EXERCISE PROMPT:
Of all the entries below, only the lines from the one with "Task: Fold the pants" up to and including the one with "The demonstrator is" are to be duplicated exactly.
── DATA FOR THIS EXERCISE ──
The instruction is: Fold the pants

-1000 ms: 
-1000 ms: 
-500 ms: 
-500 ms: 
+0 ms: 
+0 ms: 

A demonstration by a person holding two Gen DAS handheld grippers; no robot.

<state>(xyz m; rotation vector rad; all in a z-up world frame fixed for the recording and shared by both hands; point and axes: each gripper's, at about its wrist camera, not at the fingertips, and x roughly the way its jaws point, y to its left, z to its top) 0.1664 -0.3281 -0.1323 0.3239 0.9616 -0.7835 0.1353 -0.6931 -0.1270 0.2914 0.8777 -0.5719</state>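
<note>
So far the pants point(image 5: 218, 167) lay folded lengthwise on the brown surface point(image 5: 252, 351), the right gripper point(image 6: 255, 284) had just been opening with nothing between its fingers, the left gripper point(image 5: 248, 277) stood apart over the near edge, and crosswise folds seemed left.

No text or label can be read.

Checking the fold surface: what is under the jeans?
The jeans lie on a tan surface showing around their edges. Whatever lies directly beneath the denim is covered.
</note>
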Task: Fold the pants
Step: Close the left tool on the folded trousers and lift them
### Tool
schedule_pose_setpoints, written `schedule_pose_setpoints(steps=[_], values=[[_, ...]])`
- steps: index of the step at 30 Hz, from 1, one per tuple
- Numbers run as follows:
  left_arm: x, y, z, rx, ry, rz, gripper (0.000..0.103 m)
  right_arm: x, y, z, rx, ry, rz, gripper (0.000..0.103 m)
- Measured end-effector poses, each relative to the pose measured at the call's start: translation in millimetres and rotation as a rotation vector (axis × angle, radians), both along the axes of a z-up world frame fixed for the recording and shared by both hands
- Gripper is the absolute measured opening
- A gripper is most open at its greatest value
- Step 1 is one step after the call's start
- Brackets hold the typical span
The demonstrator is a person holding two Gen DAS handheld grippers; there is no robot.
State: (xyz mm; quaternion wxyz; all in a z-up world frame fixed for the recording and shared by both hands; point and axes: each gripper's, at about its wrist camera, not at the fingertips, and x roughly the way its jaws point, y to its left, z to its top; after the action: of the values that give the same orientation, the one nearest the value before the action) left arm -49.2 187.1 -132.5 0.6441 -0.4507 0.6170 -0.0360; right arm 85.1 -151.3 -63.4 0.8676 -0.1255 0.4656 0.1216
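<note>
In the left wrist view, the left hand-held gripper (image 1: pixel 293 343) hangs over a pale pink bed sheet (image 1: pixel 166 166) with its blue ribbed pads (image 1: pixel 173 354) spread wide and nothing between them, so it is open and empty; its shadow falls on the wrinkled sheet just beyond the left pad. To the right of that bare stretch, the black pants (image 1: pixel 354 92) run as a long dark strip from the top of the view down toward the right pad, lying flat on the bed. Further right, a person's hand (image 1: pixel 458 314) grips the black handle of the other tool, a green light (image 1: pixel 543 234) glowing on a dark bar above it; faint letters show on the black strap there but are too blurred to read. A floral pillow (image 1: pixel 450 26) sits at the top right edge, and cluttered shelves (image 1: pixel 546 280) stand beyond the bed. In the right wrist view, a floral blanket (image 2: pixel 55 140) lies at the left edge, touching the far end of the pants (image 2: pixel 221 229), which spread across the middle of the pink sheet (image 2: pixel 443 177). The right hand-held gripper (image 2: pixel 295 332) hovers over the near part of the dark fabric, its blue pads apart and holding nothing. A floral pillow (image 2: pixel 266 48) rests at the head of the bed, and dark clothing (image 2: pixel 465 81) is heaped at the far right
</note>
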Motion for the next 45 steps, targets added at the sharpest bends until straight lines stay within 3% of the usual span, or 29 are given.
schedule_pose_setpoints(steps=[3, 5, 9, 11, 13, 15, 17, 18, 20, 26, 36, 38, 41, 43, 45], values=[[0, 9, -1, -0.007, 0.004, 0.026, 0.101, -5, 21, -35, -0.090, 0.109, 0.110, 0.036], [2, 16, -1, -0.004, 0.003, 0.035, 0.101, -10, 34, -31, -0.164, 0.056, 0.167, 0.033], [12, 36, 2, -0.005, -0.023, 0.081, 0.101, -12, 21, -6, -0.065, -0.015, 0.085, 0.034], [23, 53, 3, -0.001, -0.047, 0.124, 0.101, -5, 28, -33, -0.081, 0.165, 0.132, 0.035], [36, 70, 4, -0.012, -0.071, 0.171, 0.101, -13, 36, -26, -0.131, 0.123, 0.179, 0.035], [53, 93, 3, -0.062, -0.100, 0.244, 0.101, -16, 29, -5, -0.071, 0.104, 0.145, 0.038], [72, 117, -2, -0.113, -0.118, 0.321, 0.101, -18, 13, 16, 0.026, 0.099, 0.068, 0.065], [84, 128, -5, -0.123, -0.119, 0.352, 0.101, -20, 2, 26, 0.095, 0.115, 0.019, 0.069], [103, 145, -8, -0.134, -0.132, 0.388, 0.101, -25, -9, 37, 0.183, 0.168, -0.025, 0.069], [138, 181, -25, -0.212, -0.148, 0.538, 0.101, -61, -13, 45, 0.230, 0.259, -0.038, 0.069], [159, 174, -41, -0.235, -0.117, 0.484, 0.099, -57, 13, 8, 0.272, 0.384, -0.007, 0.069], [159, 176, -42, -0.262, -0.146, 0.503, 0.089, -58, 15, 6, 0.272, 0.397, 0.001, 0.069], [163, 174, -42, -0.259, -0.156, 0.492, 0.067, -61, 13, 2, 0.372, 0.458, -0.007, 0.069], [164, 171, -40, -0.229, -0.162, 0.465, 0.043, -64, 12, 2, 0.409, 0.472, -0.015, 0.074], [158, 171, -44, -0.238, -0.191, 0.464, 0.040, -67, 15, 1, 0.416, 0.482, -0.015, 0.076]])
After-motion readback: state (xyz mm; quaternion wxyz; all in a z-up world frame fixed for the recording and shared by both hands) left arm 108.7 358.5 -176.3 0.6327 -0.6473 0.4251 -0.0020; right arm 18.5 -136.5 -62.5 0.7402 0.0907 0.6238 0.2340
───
YOUR RESPONSE:
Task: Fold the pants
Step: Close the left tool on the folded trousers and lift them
### Tool
schedule_pose_setpoints, written `schedule_pose_setpoints(steps=[_], values=[[_, ...]])`
- steps: index of the step at 30 Hz, from 1, one per tuple
- Numbers run as follows:
  left_arm: x, y, z, rx, ry, rz, gripper (0.000..0.103 m)
  right_arm: x, y, z, rx, ry, rz, gripper (0.000..0.103 m)
- Measured end-effector poses, each relative to the pose measured at the call's start: translation in millimetres and rotation as a rotation vector (axis × angle, radians), both along the axes of a z-up world frame fixed for the recording and shared by both hands
- Gripper is the absolute measured opening
- A gripper is most open at its greatest value
- Step 1 is one step after the call's start
- Brackets hold the typical span
The demonstrator is a person holding two Gen DAS handheld grippers; there is no robot.

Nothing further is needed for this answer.